■ **Activity**: In the entries that follow, the lines from the one with "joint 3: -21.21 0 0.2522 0" through the one with "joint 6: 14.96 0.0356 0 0" are the ones to write out, exactly and with both ends included. Nothing else should appear.

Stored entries
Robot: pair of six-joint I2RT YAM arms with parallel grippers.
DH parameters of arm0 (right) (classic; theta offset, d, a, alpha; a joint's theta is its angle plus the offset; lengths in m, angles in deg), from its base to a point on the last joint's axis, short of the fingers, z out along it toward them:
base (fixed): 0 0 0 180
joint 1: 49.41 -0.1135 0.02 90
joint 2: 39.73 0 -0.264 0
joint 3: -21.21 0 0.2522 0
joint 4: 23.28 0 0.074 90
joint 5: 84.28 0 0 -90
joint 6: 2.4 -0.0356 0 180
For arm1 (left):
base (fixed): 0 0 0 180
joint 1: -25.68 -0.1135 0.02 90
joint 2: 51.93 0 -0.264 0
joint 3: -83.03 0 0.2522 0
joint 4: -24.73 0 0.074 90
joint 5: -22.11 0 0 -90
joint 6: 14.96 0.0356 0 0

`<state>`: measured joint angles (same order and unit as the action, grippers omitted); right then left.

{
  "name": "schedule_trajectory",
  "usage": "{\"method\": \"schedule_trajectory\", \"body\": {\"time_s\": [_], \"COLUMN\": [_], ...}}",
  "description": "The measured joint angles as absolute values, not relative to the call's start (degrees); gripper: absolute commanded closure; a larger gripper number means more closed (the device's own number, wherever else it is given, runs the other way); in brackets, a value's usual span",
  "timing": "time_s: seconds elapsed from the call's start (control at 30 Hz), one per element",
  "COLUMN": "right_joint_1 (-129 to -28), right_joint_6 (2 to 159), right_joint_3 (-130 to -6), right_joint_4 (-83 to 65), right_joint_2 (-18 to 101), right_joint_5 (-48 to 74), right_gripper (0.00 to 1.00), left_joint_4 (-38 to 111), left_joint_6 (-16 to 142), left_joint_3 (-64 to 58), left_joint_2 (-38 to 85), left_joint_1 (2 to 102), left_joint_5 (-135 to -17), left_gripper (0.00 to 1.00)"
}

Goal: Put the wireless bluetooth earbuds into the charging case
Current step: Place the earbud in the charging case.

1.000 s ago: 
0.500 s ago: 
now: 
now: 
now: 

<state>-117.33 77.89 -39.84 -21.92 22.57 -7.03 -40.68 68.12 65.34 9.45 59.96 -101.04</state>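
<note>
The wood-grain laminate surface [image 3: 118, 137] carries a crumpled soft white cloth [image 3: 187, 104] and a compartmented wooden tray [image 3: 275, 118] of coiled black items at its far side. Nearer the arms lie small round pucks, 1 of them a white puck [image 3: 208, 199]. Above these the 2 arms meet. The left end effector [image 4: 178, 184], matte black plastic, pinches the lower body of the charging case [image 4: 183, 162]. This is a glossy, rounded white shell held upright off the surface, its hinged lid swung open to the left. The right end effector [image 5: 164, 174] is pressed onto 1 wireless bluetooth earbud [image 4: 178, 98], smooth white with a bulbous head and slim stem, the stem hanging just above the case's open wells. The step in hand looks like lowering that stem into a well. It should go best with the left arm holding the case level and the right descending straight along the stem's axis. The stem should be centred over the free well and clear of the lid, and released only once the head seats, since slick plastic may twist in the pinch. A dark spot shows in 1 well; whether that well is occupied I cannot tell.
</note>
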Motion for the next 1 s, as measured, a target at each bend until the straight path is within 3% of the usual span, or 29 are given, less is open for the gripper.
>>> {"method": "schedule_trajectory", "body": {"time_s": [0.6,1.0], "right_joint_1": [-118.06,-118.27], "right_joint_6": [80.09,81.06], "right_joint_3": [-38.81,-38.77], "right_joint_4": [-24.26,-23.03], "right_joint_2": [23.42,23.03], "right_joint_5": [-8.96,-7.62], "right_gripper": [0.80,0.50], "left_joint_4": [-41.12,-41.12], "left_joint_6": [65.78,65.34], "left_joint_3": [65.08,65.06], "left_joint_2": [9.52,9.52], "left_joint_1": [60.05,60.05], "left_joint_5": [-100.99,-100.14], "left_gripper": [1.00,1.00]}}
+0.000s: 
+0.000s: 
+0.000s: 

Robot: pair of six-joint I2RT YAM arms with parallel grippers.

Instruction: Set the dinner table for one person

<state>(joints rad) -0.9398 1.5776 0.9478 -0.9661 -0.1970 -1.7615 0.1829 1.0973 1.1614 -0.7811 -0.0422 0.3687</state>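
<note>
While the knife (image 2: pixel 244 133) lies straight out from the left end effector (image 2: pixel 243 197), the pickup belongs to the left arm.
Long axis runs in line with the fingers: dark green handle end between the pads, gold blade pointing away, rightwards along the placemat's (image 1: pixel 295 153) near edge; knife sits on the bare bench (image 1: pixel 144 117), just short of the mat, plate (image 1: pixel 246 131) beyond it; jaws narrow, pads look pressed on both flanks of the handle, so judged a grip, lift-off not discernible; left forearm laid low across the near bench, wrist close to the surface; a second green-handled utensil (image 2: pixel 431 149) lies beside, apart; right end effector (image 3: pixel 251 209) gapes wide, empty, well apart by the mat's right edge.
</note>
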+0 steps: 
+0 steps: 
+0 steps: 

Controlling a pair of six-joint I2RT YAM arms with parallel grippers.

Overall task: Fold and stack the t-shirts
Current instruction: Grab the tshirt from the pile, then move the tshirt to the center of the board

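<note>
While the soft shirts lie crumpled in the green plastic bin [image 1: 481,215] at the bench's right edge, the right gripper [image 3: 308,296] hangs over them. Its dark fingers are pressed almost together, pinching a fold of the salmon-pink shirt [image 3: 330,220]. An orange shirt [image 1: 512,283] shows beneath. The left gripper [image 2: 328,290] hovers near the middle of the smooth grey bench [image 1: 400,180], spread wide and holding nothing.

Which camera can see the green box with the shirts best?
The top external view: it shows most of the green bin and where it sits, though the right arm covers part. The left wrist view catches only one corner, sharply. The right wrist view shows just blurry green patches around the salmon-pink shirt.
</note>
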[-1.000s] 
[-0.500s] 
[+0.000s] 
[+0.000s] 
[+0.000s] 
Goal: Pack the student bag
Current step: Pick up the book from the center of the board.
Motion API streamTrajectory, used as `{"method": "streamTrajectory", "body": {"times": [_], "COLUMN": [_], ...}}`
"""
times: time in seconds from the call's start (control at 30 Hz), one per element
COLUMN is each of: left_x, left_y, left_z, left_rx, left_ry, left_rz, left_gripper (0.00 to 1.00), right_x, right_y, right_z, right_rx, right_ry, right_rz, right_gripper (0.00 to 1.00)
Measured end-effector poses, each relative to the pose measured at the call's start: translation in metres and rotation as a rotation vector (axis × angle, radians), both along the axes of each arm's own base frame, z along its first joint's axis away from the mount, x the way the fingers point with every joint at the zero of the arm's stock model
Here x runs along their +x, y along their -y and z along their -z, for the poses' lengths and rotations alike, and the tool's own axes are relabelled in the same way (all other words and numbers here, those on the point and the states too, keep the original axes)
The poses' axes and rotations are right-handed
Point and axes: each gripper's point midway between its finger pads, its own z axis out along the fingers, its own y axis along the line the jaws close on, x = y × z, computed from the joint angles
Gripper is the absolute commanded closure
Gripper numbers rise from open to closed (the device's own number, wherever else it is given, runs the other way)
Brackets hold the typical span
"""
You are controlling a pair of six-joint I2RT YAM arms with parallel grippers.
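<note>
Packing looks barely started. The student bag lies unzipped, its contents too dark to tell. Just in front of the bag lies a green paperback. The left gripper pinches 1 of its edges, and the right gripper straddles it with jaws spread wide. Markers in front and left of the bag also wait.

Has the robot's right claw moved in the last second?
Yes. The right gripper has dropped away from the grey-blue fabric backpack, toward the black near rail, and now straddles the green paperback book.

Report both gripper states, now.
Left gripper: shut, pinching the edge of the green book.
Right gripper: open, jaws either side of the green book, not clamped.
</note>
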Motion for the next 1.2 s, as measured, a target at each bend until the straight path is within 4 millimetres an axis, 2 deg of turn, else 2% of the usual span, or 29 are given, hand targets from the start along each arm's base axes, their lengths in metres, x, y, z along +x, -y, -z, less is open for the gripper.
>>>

■ **Solution to this task**:
joint 3: -21.21 0 0.2522 0
joint 4: 23.28 0 0.074 90
joint 5: 84.28 0 0 -90
joint 6: 2.4 -0.0356 0 180
For arm1 (left):
base (fixed): 0 0 0 180
joint 1: -25.68 -0.1135 0.02 90
joint 2: 51.93 0 -0.264 0
joint 3: -83.03 0 0.2522 0
joint 4: -24.73 0 0.074 90
joint 5: -22.11 0 0 -90
joint 6: 14.96 0.0356 0 0

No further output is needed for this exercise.